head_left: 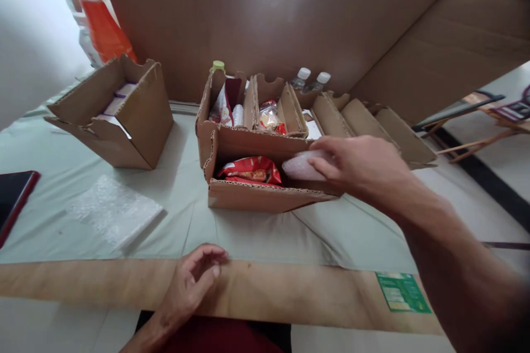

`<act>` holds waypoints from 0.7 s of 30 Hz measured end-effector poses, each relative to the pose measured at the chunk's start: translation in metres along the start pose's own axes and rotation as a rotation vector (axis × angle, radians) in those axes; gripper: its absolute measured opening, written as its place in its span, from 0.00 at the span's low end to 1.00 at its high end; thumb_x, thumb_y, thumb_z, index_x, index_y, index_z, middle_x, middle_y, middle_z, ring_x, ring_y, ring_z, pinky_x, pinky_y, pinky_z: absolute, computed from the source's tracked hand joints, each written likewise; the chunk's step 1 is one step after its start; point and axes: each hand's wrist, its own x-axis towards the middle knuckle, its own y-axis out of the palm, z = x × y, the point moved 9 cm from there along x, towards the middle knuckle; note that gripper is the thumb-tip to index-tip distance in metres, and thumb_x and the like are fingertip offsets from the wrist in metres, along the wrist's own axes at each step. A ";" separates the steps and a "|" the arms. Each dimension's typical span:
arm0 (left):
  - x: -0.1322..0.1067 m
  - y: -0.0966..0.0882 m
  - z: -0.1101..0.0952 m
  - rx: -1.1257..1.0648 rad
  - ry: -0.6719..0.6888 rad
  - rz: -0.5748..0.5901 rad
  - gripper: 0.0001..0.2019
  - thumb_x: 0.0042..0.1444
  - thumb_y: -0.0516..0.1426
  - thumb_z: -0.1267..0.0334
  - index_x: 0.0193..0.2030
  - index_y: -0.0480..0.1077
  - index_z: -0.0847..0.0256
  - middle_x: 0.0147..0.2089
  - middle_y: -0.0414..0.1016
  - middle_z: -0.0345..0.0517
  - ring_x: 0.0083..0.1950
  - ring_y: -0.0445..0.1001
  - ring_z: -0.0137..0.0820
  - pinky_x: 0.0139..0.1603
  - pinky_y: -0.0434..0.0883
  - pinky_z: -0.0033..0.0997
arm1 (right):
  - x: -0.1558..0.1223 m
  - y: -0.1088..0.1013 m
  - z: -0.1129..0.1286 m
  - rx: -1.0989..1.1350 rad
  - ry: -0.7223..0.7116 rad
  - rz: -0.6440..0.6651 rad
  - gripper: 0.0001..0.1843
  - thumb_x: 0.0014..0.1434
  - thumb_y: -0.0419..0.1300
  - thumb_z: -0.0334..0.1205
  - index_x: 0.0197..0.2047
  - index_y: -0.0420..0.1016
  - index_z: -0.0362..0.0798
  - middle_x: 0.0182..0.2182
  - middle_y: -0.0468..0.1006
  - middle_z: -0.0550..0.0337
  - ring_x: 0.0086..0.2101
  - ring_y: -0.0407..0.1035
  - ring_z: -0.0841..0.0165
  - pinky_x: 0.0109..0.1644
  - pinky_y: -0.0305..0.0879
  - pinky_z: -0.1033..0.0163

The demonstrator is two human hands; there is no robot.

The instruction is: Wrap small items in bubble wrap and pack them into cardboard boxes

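Note:
My right hand (343, 160) is closed around a bubble-wrapped item (302, 166) at the right part of the front cardboard box (248, 197). What the wrap contains is hidden. Red snack packets (252, 170) lie in the same box, left of the wrapped item. My left hand (196, 276) rests near the front edge of the table, its fingers loosely curved and apart from the thumb, with nothing in it. Left of it, a flat piece of bubble wrap (116, 212) lies on the pale green cloth (182, 231).
Behind the front box stands a row of cardboard bins (296, 110) with packets and other goods. Another cardboard box (143, 116) stands at left, near an orange bottle (103, 27). A dark red-edged device (16, 201) lies far left. A tall cardboard panel (248, 11) closes off the back.

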 end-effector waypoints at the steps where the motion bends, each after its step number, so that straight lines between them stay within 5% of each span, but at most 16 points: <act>1: -0.001 0.002 -0.002 0.054 0.036 0.010 0.11 0.64 0.59 0.57 0.47 0.77 0.59 0.44 0.84 0.51 0.48 0.84 0.39 0.51 0.80 0.37 | 0.013 0.014 0.007 -0.047 -0.022 0.078 0.06 0.54 0.70 0.38 0.28 0.80 0.47 0.19 0.72 0.60 0.21 0.68 0.68 0.27 0.55 0.64; 6: -0.004 0.009 -0.017 0.237 0.235 0.057 0.12 0.62 0.57 0.66 0.49 0.77 0.53 0.45 0.83 0.47 0.47 0.83 0.37 0.48 0.80 0.35 | 0.036 0.067 0.032 0.032 -0.164 0.194 0.17 0.49 0.69 0.31 0.15 0.68 0.49 0.12 0.66 0.62 0.16 0.59 0.73 0.25 0.52 0.64; 9: -0.004 0.012 -0.021 0.251 0.294 0.074 0.14 0.61 0.57 0.69 0.52 0.75 0.52 0.46 0.83 0.46 0.46 0.83 0.36 0.47 0.80 0.34 | 0.036 0.086 0.036 0.081 -0.232 0.232 0.15 0.52 0.66 0.31 0.17 0.71 0.50 0.13 0.68 0.61 0.15 0.57 0.74 0.23 0.50 0.63; 13: -0.004 0.015 -0.024 0.274 0.300 0.094 0.15 0.61 0.57 0.69 0.52 0.75 0.52 0.46 0.83 0.46 0.46 0.83 0.36 0.46 0.81 0.33 | 0.036 0.094 0.039 0.036 -0.260 0.337 0.07 0.55 0.63 0.32 0.26 0.79 0.49 0.21 0.78 0.56 0.19 0.66 0.69 0.25 0.55 0.63; 17: -0.003 0.007 -0.035 0.339 0.318 0.044 0.15 0.63 0.56 0.70 0.53 0.74 0.51 0.49 0.82 0.46 0.51 0.82 0.35 0.51 0.80 0.32 | 0.024 0.059 0.029 0.072 -0.212 0.278 0.09 0.58 0.64 0.38 0.41 0.83 0.48 0.33 0.85 0.52 0.31 0.77 0.59 0.33 0.66 0.58; 21: 0.006 -0.021 -0.053 0.443 0.320 -0.151 0.19 0.66 0.56 0.67 0.62 0.70 0.49 0.59 0.78 0.49 0.55 0.79 0.37 0.56 0.77 0.38 | -0.036 -0.015 -0.025 0.221 0.023 -0.252 0.18 0.65 0.62 0.50 0.53 0.81 0.51 0.38 0.84 0.53 0.31 0.76 0.62 0.35 0.68 0.56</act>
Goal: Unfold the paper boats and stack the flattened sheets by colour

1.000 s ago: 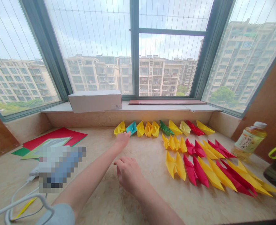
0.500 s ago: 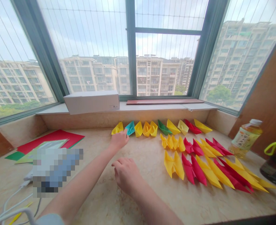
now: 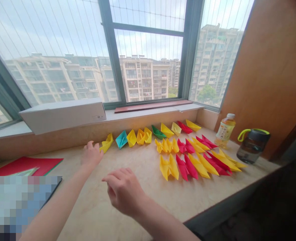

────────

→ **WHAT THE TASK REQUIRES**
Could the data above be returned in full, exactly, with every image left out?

→ **ANSWER AREA**
head_left: 

`<act>` holds waypoints from 0.7 s of 30 Hz measured end-effector poses, each relative to the pose measured at the chunk's start: translation in metres along the start pose's own axes and rotation as a rotation vector (axis × angle, radians) in those axes; gripper: its absolute measured opening, written as its place in its span, from 0.00 at the span's low end to 1.00 at its high end; thumb_x, thumb_y, thumb_z, index_x, index_y, index_z, middle_x, middle_y, middle_z, ring_x, ring_y, ring_z, pinky_x, pinky_y, pinky_z: absolute, computed from the source's tracked hand joints, each written likewise; the chunk's step 1 is one step after its start; point and axes: each hand's wrist, its own x-axis towards the middle knuckle, its own y-axis out of the palm, z = x × y, the point moved 9 cm from there along x, towards the middle knuckle; note that gripper is the thumb-tip to index-tip distance in metres, and thumb_x and the like are fingertip offsets from the wrist in metres, along the wrist's own axes at each step. A ";" separates the steps and a "|" the arms. Each dimension's typical span:
arm0 (left):
  - x: -0.1322..0.1067 m
  - y: -0.0966..0.0882 m
  - z: -0.1101..0.0952 m
  - rx: -1.1257..1.0648 rad
  - ry: -0.6719..0.6888 rad
  - rz: -0.5748..0.5901 rad
  - gripper: 0.0001..0.2019
  - thumb_x: 0.0042..0.1444
  - thumb_y: -0.0516..0.1426
  - thumb_z: -0.1267..0.0334
  - index_x: 0.0193..0.2030
  - index_y: -0.0480..0.1077
  - index_z: -0.0847..0.0256
  - middle_x: 0.0147..0.2089
  - middle_y: -0.0414..0.1016
  - middle_z: -0.0345..0.0517
  - ring_x: 0.0083..0.1950
  - ring_y: -0.0445..0.1001
  - ring_z: -0.0137..0.0820
  - pinky_x: 0.0139..0.1603
  - pinky_y: -0.0434..0.0883
  - pinky_z: -0.0033..0.0997
arm1 (right):
  - x: -0.1558..0.1223 m
  - y: -0.1088..0.1013 m
  - z: -0.1129..0.1286 m
  - rx: -1.0989..1.1350 rad
  - ry: -0.7223..0.7116 rad
  - rz: -0.6440..0.6651 rad
  - gripper: 0.0001..0.1843
  - thumb_x: 0.0014..0.1434
  - thumb_y: -0.0419..0.1300
  - thumb_z: -0.0334..0.1205
  - index_x: 0.0197..0.2047
  - index_y: -0.0420..0.1016
  - index_z: -0.0362..0.0798
  - middle_x: 0.0182..0.2182
  - middle_y: -0.0468..0.1006
  - middle_z: -0.0550..0.0337
  - ring_x: 0.0086..0.2101
  - ring_y: -0.0407..0.1035
  - ring_z: -0.0841..0.0165
  - pinky_x: 0.0109..0.1644
  - pinky_y: -0.0305..0.0879
  - pinky_z: -0.1033..0.0163

The demonstrator is two human hands; there is no robot.

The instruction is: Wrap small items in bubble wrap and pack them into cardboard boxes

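Note:
My right hand (343, 160) is closed around a bubble-wrapped item (302, 166) at the right part of the front cardboard box (248, 197). What the wrap contains is hidden. Red snack packets (252, 170) lie in the same box, left of the wrapped item. My left hand (196, 276) rests near the front edge of the table, its fingers loosely curved and apart from the thumb, with nothing in it. Left of it, a flat piece of bubble wrap (116, 212) lies on the pale green cloth (182, 231).
Behind the front box stands a row of cardboard bins (296, 110) with packets and other goods. Another cardboard box (143, 116) stands at left, near an orange bottle (103, 27). A dark red-edged device (16, 201) lies far left. A tall cardboard panel (248, 11) closes off the back.
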
 end-effector waypoints at the steps where the motion bends, each after its step number, so that straight lines between them stay within 5% of each span, but at most 16 points: <act>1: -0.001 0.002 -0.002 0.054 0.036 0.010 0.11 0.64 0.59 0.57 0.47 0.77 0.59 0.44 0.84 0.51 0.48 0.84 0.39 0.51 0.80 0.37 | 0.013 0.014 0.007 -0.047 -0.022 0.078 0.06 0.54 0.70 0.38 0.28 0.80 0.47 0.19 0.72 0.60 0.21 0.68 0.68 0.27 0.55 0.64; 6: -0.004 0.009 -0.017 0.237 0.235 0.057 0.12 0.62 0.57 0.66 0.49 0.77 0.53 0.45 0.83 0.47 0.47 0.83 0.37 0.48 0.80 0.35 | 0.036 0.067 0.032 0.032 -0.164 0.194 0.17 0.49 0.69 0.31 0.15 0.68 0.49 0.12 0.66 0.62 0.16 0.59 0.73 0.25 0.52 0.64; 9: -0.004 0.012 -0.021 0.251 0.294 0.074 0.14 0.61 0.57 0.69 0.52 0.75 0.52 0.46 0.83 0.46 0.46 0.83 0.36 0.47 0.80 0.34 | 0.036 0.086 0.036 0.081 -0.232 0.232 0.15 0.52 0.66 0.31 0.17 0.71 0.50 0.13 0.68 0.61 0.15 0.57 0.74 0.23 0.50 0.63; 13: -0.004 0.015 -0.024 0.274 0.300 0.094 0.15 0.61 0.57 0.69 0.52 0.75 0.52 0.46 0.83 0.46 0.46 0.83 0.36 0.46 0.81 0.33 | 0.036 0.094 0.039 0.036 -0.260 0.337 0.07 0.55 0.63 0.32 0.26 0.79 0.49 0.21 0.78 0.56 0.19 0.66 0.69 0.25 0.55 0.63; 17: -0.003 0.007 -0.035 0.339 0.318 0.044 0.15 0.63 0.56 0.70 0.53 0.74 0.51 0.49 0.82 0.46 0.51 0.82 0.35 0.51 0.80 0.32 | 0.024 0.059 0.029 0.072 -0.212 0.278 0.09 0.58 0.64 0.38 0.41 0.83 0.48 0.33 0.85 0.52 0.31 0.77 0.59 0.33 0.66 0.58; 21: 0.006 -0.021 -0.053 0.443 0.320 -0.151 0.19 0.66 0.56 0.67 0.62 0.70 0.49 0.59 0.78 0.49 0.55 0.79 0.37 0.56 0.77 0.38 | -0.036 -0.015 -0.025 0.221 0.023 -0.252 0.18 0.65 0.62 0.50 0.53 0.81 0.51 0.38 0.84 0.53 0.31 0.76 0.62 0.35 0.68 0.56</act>
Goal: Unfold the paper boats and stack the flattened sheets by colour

1.000 s ago: 
0.500 s ago: 
now: 

For this exercise, nothing more is required.